Sometimes parents ask me questions meant for a pediatrician. As a therapist, I just stay in my lane of how the restriction of your child’s craniosacral fascial system can possibly affect her or his health.
There are times when I need a pediatric evaluation. When therapy is not getting a positive response for an infant in a reasonable number of visits, underlying medical issues may require further investigation.
When I notice that an infant’s breathing sounds like stridor, I ask the parents to check back with their pediatrician. Sometimes the family presents with their Internet diagnosis of infant torticollis. It is good to have a pediatric opinion.
I am now working with a constipated baby with an inflamed anus. I am in the middle of working out a difficult pelvic fascial pattern into that orifice. Connecting the dots in feeling for strain, I am holding the thighs while dad is holding that area over his diaper.
If it does not improve soon, a pediatric visit will be needed for a possible medical issue like an anal fissure or a bacterial infection. Question: Does an anal fissure arise because of fascia straining fragile tissue?

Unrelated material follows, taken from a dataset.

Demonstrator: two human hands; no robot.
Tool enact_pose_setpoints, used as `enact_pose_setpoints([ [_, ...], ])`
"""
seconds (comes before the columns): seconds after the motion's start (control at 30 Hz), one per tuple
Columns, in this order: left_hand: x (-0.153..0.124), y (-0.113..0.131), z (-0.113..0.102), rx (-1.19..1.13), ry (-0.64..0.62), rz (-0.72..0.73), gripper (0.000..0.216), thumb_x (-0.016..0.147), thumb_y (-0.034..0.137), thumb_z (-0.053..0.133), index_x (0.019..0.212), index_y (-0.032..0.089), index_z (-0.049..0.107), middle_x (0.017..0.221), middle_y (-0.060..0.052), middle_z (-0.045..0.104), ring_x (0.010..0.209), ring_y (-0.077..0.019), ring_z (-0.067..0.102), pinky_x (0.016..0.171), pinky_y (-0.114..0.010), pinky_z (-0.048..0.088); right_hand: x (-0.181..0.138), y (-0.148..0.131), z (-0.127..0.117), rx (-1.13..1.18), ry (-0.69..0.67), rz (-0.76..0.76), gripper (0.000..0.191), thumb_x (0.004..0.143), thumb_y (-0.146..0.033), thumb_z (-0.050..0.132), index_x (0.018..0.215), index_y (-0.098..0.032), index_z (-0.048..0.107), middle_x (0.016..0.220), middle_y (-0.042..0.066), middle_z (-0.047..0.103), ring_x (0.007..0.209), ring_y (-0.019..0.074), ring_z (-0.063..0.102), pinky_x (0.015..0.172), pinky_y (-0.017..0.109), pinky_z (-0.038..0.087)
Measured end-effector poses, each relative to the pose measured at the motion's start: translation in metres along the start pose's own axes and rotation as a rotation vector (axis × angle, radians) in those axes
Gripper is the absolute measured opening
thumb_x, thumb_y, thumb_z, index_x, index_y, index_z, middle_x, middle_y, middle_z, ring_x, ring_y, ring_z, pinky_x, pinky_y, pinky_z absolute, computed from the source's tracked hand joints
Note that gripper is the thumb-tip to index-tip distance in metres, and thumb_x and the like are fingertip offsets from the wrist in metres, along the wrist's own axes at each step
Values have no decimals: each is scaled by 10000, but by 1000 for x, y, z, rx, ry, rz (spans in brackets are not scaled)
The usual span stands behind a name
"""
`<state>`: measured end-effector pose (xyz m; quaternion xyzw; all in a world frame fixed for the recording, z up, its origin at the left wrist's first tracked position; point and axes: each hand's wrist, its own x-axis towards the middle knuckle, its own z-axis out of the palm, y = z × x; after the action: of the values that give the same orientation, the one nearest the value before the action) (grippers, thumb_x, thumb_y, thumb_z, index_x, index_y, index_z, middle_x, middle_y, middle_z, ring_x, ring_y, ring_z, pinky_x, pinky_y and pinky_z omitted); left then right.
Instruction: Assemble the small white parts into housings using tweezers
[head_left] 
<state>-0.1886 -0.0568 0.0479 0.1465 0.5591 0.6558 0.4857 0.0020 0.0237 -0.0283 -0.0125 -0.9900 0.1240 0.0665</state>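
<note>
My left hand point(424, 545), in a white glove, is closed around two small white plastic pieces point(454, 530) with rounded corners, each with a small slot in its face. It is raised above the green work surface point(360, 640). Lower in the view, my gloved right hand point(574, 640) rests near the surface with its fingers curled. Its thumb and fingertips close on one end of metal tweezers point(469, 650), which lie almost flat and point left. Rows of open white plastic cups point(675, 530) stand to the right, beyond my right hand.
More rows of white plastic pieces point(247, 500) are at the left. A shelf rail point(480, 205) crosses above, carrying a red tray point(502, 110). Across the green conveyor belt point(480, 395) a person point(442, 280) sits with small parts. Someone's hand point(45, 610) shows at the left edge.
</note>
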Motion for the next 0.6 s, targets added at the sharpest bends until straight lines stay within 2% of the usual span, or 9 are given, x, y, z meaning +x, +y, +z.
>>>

We can offer effective therapy for infants with specific conditions. When birth trauma injures soft tissue, therapy generally corrects the resulting problem(s). But the Gillespie Approach cannot do it all. Complete pediatric care is not about us and them … it is both of us. Ideally, Gillespie Approach therapists will work as part of future pediatric teams.
Pediatricians need to understand that fascia is a big deal in their world. They need to step outside their technology, drug, and surgery box. They need to open to the structural healing aspects of infants and children. They need to accept that happy babies and children are the rule, not the exception.